# [Problem to work on]
Below are entries. Reproduce exactly the lines between the line holding "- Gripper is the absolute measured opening" and the line holding "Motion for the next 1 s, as", inclusive, and only those.

# [Record excerpts]

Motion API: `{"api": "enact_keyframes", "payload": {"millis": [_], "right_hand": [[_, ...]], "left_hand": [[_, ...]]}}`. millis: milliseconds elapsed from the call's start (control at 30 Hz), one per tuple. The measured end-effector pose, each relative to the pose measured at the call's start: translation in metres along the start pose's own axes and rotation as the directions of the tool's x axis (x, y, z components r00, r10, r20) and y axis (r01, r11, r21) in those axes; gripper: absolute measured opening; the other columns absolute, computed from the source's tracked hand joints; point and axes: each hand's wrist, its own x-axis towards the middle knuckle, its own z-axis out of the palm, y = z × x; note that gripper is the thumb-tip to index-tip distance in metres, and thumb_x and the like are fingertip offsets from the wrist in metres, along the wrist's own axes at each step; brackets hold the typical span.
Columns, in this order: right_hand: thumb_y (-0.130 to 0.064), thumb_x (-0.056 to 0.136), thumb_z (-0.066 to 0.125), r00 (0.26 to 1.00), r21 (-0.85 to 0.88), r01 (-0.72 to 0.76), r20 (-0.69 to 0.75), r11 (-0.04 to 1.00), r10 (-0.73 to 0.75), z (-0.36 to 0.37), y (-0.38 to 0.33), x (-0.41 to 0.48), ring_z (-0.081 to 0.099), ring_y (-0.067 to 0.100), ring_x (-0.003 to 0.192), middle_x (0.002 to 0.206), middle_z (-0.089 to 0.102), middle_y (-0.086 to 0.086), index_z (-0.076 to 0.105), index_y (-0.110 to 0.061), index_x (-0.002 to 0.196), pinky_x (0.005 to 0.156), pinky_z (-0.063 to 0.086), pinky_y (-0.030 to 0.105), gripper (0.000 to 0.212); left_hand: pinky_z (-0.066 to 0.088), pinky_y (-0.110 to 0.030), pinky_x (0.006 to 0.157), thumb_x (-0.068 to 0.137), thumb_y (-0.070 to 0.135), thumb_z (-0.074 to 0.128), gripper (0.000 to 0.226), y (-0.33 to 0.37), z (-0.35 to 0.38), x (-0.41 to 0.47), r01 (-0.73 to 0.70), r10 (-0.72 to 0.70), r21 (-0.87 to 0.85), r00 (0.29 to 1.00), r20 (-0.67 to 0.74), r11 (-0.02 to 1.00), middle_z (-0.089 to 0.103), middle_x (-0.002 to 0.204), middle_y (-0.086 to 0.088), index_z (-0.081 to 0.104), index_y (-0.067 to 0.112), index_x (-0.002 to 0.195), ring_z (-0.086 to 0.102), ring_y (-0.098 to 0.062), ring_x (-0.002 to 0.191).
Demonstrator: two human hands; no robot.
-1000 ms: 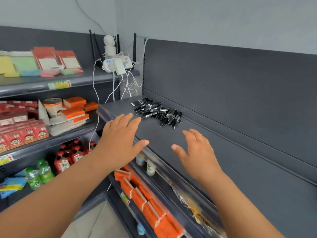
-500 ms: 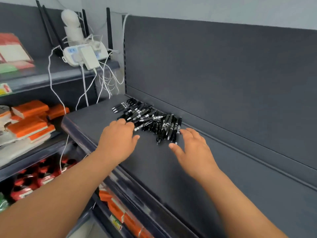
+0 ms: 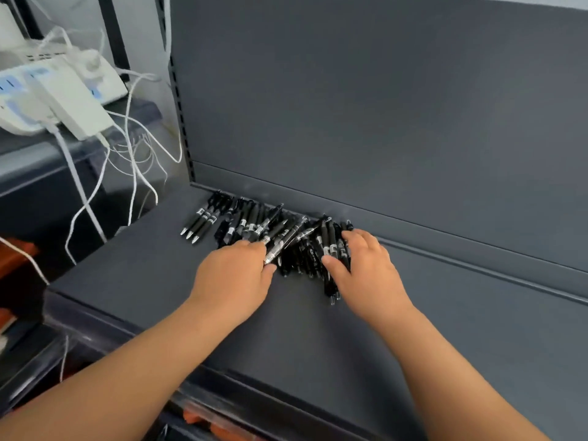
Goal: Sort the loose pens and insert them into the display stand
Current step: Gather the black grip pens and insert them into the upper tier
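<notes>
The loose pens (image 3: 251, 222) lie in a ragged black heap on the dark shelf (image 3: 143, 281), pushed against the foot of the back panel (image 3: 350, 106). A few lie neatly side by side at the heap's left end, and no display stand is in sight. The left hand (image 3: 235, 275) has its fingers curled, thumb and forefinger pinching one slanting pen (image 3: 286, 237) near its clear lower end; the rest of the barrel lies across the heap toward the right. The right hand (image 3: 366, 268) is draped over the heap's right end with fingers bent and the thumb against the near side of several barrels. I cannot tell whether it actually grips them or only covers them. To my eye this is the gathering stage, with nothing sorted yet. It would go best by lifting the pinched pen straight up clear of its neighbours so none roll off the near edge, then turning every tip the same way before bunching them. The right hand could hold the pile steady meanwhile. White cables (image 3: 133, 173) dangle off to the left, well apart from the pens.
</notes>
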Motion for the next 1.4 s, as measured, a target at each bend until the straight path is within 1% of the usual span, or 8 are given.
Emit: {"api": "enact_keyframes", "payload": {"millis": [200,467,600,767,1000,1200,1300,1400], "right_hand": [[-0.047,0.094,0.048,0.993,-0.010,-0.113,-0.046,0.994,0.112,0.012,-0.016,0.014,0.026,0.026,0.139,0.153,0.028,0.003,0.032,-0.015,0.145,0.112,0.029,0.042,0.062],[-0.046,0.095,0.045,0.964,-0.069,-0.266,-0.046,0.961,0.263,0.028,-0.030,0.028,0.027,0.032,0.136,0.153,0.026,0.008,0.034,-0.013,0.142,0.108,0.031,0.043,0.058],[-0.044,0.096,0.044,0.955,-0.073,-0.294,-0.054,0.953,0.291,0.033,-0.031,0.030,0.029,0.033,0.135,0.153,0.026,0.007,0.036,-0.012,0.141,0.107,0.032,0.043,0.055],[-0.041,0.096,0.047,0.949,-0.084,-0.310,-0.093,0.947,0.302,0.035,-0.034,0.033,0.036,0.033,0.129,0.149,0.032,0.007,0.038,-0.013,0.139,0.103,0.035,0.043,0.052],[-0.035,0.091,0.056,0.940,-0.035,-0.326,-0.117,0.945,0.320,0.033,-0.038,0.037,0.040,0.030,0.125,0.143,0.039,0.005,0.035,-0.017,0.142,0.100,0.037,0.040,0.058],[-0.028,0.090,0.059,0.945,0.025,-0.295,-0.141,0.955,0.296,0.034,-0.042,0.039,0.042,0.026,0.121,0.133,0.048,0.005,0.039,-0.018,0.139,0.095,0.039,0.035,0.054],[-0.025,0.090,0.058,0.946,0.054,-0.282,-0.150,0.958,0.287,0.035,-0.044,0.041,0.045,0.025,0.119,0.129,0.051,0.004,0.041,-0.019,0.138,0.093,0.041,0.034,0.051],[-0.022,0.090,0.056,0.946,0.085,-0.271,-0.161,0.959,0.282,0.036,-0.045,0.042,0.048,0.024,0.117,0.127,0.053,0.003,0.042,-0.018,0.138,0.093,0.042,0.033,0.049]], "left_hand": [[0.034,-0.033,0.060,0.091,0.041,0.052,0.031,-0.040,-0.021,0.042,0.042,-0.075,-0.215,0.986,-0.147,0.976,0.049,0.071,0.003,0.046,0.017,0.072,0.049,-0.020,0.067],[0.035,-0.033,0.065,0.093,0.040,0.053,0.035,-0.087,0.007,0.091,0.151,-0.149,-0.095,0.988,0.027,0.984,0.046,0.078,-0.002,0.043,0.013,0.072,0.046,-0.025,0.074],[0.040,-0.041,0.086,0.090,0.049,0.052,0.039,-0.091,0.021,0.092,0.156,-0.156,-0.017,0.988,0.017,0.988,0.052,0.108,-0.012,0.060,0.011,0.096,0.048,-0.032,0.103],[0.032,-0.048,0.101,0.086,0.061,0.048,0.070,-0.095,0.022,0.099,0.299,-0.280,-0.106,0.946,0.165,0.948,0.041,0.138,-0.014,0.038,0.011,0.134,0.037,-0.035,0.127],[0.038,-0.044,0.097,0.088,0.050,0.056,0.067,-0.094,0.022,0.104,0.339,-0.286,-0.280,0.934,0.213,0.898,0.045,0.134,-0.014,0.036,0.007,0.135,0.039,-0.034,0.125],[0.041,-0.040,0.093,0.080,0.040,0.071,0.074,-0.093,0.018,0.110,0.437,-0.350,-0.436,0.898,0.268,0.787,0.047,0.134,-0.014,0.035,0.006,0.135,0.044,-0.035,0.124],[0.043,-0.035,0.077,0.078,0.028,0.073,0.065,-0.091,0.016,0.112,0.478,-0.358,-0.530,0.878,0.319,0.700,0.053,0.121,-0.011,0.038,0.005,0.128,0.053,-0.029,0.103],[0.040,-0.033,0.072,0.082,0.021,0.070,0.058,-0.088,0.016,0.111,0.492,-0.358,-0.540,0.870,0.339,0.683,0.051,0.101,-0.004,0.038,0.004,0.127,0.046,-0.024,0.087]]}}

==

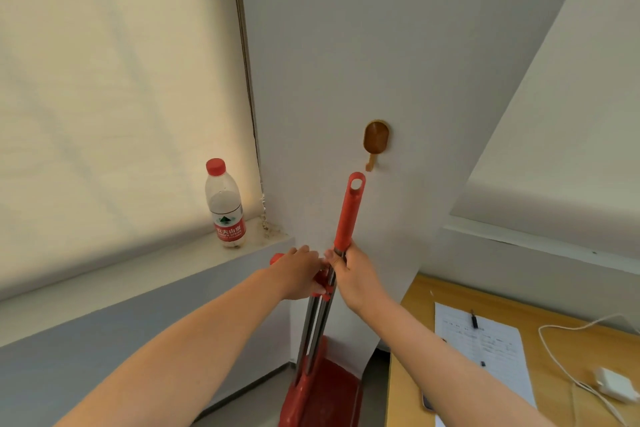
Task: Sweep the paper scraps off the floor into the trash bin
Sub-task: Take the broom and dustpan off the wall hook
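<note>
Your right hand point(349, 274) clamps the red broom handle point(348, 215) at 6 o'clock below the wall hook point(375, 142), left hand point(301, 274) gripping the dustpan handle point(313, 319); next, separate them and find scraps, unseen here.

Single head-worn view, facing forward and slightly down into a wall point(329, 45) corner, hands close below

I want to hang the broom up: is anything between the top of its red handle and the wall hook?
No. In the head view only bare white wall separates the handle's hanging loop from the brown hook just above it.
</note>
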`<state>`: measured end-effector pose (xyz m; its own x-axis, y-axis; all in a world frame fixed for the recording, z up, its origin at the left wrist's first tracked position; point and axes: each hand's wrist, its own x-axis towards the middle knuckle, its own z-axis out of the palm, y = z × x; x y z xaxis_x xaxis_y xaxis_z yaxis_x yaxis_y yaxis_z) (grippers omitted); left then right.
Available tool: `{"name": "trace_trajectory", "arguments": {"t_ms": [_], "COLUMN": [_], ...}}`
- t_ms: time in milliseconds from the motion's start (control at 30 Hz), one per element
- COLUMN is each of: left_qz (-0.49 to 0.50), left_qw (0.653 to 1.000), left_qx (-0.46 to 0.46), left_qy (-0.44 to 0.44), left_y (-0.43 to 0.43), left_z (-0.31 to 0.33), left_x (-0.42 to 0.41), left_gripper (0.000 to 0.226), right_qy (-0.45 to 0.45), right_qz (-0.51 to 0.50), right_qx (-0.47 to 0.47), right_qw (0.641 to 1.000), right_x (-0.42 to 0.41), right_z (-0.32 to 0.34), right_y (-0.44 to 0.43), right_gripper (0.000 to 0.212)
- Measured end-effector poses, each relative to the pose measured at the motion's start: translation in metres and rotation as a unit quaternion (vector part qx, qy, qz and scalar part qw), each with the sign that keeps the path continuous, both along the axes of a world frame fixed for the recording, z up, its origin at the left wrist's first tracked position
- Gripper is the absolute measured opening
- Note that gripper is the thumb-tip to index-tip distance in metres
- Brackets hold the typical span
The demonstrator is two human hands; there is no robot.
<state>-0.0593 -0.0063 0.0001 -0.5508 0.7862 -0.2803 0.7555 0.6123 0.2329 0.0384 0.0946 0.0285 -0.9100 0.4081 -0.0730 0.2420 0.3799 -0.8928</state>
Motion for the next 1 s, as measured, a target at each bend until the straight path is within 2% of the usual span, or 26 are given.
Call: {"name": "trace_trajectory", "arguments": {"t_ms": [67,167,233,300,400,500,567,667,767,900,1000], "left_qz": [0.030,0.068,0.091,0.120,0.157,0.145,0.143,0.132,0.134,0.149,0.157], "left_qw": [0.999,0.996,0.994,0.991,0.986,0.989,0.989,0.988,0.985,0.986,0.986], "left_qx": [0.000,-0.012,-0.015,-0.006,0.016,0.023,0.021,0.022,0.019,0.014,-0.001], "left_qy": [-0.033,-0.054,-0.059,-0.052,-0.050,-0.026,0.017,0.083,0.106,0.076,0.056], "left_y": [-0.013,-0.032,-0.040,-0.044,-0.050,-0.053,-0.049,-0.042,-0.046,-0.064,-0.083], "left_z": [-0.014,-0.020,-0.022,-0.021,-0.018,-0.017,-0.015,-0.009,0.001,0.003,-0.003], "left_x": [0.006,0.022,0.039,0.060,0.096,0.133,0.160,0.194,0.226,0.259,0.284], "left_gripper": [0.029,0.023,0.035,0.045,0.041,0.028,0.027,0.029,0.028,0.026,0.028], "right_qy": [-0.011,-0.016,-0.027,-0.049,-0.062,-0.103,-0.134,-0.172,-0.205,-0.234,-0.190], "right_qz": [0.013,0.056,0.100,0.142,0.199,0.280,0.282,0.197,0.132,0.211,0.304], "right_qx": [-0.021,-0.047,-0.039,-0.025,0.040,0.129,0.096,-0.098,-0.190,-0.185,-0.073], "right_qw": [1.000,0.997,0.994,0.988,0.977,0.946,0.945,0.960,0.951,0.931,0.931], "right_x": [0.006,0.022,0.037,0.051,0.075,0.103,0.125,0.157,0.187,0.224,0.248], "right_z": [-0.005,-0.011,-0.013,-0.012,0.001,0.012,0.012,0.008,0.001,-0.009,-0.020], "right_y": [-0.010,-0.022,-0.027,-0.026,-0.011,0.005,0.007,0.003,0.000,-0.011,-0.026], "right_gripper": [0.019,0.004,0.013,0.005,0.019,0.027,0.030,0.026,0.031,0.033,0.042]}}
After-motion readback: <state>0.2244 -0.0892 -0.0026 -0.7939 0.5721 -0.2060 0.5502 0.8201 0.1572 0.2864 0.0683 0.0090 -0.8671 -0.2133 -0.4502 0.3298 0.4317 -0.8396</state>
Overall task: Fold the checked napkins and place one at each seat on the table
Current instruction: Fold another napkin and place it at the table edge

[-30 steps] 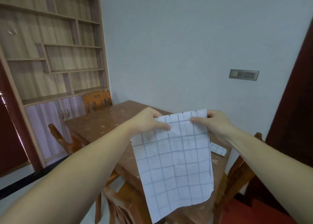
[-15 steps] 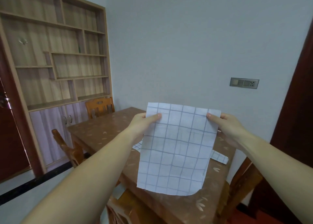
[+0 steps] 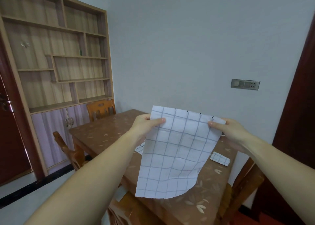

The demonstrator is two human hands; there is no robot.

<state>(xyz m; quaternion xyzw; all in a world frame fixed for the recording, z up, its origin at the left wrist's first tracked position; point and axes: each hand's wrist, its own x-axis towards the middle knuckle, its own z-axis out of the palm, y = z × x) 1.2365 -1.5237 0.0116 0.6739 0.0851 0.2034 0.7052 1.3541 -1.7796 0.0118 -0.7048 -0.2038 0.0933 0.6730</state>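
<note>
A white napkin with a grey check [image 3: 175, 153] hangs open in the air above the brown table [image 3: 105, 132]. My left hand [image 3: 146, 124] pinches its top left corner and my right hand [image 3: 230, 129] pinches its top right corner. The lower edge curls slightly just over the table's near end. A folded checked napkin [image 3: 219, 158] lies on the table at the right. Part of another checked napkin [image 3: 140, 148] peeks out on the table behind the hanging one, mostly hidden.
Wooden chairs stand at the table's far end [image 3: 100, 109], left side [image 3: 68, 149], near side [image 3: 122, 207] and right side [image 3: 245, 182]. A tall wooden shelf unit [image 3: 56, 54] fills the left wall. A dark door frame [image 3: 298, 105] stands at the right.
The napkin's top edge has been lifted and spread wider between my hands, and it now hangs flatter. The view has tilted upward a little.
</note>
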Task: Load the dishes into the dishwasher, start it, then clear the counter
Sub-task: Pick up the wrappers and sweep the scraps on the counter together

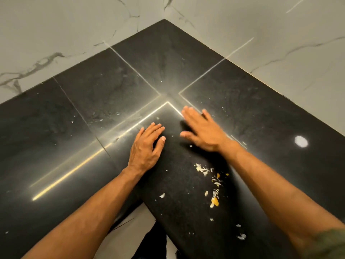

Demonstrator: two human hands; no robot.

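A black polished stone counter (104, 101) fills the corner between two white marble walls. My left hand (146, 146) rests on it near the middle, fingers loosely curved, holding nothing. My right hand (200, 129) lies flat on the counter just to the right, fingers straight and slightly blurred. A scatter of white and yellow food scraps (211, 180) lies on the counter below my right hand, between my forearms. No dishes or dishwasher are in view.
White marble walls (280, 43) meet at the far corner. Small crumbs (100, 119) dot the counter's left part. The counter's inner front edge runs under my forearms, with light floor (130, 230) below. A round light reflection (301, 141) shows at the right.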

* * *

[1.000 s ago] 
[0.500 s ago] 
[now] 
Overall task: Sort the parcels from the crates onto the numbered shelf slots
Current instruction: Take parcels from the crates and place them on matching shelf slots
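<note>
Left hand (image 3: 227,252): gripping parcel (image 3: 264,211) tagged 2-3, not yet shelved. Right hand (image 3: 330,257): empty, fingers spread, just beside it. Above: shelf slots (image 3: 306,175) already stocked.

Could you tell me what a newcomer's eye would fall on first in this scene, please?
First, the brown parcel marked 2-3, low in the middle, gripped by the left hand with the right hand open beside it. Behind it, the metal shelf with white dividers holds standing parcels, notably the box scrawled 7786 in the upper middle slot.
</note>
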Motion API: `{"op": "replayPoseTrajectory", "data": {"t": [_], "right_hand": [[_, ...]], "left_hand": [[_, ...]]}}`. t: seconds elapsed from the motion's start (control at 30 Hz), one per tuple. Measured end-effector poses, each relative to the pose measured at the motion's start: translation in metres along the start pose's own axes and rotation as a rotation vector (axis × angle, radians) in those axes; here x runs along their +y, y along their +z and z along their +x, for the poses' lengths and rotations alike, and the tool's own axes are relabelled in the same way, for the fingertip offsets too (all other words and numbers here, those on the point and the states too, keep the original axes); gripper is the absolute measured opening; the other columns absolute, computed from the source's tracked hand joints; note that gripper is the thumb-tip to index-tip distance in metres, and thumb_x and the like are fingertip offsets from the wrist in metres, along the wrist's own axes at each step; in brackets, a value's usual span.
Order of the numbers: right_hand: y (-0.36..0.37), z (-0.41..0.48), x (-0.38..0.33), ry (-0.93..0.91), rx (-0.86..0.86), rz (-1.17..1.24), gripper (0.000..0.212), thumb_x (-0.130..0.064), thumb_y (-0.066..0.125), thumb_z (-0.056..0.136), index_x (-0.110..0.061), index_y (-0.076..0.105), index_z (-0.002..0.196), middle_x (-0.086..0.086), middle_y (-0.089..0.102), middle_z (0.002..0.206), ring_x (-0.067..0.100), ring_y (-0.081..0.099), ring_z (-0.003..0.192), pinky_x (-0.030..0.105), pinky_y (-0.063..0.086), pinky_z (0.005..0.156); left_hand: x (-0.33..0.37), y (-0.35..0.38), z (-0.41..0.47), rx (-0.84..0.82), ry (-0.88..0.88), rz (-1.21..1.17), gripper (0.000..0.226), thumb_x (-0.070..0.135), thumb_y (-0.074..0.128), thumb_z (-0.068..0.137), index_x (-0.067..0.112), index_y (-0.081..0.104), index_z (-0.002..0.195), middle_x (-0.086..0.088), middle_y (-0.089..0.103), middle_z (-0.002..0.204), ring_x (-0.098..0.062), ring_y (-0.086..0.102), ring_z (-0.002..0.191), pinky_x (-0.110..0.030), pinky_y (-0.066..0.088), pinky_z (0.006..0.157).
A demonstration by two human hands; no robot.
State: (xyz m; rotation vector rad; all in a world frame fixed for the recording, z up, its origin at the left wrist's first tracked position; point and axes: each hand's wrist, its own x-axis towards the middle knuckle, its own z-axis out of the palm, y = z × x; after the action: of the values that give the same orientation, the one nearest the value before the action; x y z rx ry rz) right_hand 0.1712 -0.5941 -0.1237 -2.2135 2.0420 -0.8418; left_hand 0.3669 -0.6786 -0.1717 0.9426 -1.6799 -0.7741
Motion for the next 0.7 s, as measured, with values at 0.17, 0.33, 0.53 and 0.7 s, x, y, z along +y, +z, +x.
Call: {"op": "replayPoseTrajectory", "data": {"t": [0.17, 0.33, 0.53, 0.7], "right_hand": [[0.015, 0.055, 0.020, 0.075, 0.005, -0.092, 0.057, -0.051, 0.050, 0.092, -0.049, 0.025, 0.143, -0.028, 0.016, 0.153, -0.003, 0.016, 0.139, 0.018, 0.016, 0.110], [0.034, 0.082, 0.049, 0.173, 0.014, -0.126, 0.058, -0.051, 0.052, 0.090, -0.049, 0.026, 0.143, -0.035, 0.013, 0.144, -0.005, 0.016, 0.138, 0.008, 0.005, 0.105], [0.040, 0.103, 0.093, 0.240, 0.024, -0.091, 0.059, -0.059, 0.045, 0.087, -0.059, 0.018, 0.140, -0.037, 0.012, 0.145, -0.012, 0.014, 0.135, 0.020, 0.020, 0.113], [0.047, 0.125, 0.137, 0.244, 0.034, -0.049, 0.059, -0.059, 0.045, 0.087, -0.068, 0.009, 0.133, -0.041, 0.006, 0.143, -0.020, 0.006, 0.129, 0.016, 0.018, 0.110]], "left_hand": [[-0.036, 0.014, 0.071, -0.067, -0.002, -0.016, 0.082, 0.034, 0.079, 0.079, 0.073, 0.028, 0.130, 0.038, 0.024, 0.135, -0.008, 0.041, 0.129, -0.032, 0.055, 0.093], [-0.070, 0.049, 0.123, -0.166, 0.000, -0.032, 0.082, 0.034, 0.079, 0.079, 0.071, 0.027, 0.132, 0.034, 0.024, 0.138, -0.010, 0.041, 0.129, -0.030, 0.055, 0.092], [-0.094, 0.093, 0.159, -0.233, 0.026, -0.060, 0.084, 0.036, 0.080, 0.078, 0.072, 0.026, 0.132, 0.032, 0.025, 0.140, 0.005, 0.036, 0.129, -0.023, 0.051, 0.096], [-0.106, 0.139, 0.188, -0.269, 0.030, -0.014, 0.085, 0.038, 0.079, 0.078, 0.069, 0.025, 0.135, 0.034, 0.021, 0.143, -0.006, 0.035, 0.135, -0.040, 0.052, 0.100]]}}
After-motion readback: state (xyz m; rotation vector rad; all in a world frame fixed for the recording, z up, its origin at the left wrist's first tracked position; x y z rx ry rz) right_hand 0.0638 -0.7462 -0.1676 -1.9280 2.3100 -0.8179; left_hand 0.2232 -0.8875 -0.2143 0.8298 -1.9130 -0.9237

# [Exercise output]
- Gripper is the absolute measured opening
- Note that gripper is the thumb-tip to index-tip distance in metres
- Brackets hold the typical span
The demonstrator is two human hands; there is no robot.
<state>-0.0593 -0.0063 0.0001 -0.5508 0.7862 -0.2803 0.7555 0.6123 0.2329 0.0384 0.0946 0.0285 -0.9100 0.4081 -0.0730 0.2420 0.3799 -0.8928</state>
Motion for the next 1 s, as measured, a target at each bend until the straight path is within 2% of the usual span, or 26 are given.

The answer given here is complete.